Limnx is a from-scratch x86_64/ARM64 kernel with built-in primitives for AI inference, agent orchestration, and security isolation. The kernel doesn't just run AI workloads — it governs them: routing inference requests, enforcing capability tokens, sandboxing workers with seccomp, and orchestrating multi-agent workflows through task graphs and pub/sub.
# Build and boot (x86_64)
make clean && make
make disk
make run
# In the shell:
/orchestrator.elf # Full AI-native demo
/generate.elf # Interactive text generation
/infer_test.elf # 49 inference pipeline testsThe orchestrator demo exercises 7 kernel primitives in one command:
=============================================
Limnx Agent Orchestration Demo
=============================================
Step 1: Creating namespace... → Isolated agent group
Step 2: Starting inference daemon... → GGUF model loaded (dim=64, 2 layers)

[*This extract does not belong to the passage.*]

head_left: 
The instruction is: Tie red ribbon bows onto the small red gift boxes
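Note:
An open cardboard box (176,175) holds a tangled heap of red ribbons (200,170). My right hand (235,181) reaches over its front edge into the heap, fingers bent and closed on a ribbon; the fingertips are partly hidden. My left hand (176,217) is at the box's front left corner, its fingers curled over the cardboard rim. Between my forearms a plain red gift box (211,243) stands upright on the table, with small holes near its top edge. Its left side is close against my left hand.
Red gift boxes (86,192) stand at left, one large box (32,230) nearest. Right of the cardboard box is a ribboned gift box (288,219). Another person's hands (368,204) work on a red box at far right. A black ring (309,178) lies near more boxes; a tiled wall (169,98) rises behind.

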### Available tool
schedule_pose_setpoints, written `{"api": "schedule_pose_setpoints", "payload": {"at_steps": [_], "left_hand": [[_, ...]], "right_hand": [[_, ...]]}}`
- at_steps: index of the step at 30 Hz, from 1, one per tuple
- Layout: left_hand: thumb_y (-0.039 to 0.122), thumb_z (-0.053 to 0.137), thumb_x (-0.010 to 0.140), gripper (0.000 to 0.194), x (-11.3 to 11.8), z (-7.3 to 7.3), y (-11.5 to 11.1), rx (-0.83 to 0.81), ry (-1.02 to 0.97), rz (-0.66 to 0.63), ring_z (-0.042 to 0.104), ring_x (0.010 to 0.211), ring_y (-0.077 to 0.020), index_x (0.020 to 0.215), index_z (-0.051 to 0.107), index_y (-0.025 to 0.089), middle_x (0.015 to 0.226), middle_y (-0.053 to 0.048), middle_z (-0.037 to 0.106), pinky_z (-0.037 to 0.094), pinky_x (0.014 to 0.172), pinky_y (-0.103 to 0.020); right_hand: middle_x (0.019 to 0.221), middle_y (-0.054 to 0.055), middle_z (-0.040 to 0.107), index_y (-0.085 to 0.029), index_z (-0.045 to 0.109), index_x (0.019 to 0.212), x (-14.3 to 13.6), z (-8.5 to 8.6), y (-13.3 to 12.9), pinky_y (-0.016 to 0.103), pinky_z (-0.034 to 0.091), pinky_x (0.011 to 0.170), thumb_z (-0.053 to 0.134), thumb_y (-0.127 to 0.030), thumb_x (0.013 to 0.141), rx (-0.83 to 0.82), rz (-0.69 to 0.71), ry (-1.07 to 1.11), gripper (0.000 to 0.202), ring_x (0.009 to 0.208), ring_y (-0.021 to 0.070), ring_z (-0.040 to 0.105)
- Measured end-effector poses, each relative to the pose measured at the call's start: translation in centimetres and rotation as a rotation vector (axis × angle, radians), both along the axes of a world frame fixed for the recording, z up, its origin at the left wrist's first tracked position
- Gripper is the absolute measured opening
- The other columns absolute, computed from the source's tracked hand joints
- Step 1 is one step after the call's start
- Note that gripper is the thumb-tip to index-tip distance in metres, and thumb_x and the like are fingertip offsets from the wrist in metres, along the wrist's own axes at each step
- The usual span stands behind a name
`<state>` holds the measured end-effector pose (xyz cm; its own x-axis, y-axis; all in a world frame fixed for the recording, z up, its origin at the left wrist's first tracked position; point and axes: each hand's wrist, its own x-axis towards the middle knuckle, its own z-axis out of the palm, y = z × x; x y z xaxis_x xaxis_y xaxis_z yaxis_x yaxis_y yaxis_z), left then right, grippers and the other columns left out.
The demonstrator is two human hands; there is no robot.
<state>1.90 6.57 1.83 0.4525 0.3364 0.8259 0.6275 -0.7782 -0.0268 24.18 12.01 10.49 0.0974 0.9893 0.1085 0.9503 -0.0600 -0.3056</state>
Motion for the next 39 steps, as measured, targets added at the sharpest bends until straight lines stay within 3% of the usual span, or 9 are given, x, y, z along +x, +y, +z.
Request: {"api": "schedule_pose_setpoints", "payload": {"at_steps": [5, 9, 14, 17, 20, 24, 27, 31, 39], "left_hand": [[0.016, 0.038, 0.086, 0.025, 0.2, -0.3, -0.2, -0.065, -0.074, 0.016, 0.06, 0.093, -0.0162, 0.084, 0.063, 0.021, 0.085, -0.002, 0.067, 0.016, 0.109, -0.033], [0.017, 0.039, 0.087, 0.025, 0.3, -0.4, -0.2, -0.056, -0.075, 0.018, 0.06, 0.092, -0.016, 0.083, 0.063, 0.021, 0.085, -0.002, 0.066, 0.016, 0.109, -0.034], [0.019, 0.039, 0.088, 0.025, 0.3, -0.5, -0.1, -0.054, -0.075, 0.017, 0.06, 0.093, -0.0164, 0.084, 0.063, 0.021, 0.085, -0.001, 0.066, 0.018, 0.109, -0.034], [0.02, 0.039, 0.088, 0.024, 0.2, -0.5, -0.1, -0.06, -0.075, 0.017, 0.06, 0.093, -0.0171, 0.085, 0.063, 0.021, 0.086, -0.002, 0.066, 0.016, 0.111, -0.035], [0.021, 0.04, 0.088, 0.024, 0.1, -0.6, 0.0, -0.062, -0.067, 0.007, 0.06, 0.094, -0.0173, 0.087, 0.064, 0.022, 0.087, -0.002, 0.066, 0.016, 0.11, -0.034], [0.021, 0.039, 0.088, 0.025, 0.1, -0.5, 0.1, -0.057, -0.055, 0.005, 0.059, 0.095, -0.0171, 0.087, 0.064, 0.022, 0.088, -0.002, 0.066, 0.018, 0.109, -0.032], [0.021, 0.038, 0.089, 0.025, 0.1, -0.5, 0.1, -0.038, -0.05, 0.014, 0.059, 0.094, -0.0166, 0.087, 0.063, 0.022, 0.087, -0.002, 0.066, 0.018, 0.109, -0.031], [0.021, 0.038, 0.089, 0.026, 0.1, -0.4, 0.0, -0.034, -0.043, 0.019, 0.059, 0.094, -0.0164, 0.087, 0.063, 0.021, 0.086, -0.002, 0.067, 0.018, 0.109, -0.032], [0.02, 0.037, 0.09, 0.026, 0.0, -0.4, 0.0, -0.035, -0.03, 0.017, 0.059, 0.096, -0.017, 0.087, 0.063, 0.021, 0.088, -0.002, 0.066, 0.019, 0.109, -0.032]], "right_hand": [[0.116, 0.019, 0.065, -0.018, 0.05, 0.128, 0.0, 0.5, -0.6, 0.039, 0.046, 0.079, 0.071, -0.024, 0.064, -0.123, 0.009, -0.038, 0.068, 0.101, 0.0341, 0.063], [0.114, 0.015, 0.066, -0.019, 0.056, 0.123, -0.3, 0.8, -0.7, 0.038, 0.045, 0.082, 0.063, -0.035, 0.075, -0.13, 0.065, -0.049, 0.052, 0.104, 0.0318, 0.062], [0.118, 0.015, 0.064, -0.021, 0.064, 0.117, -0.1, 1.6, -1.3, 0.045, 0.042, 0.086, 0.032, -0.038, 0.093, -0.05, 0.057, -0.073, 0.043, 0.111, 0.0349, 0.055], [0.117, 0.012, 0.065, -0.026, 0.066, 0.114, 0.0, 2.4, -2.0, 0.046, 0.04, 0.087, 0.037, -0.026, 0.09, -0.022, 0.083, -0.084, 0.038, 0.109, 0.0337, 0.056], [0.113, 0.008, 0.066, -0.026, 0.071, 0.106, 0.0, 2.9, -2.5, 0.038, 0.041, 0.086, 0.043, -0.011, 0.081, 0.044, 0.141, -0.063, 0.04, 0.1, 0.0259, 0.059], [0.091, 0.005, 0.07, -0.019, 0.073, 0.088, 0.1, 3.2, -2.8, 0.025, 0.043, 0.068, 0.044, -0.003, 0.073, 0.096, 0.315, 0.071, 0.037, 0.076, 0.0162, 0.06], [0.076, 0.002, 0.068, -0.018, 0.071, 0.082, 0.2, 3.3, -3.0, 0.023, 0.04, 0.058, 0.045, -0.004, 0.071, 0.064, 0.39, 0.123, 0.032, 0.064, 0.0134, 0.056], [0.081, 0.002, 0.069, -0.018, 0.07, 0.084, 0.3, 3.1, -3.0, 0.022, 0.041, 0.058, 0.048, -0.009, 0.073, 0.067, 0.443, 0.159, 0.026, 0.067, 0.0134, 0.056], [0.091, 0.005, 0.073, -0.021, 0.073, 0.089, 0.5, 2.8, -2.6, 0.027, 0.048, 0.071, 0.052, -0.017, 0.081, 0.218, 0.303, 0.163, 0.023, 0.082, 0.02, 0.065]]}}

Step 3: Creating pub/sub topics... → Task distribution + result collection
Step 4: Creating supervisor... → Managed worker lifecycle
Step 5: Creating capability tokens... → Scoped CAP_INFER bearer token
Step 6: Adding 3 workers... → Sandboxed with seccomp
Step 7: Creating task graph... → A→B→C dependency chain
Step 8: Starting supervisor... → Workers launch, subscribe, sandbox
=== Executing Task Graph ===
Task A completed ✓ (worker calls inference, publishes result)
Task B completed ✓ (waits for A, then executes)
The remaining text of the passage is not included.